* **How to complete this task**:
Retype the whole listing exactly. Leave out pictures.

* **Stored data**:
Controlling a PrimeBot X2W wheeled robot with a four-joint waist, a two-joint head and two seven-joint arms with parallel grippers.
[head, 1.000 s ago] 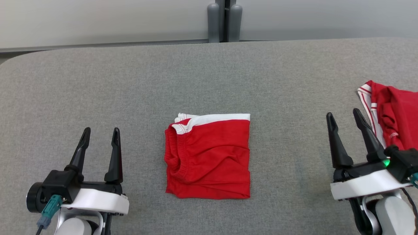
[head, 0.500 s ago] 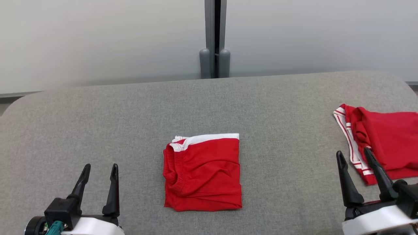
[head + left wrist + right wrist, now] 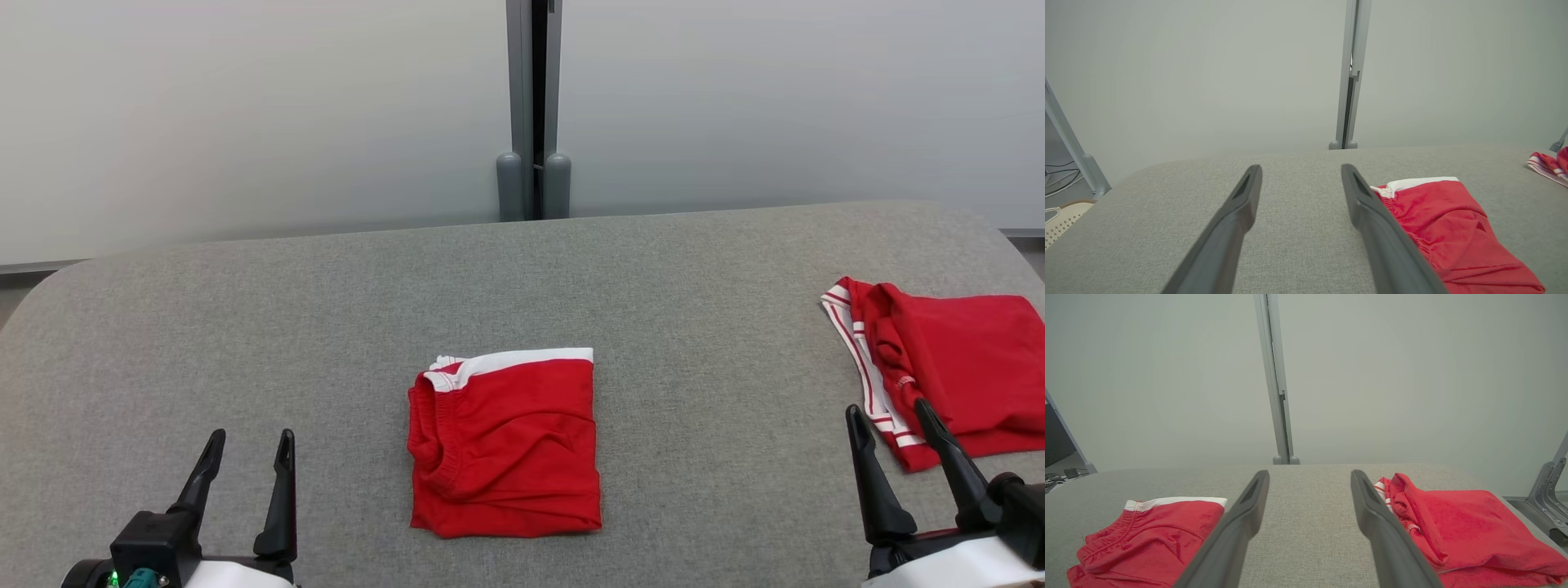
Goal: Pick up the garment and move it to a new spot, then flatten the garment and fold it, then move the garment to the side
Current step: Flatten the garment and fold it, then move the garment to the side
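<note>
Where head view ends, side garment (image 3: 955, 367) clipped | right gripper (image 3: 888, 406) base cropped

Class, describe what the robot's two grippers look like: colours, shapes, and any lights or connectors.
Both have two long, tapering black fingers rising from a black block on a white housing. The left gripper shows a small green light and a teal connector at its base; the right gripper has the same build.
</note>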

* **The answer**:
Controlling a PrimeBot X2W wheeled robot with a four-joint waist, a two-joint head and two seven-joint arms with parallel grippers.
[head, 1.000 s ago] 
[head, 0.500 s ago] 
[head + left wrist + right wrist, now] 
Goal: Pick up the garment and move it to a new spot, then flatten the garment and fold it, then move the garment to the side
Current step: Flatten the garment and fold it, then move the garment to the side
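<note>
Where head view ends, side garment (image 3: 955, 367) clipped | right gripper (image 3: 888, 406) base cropped

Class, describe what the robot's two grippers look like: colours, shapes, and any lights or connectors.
Both have two long, tapering black fingers rising from a black block on a white housing. The left gripper shows a small green light and a teal connector at its base; the right gripper has the same build.
</note>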

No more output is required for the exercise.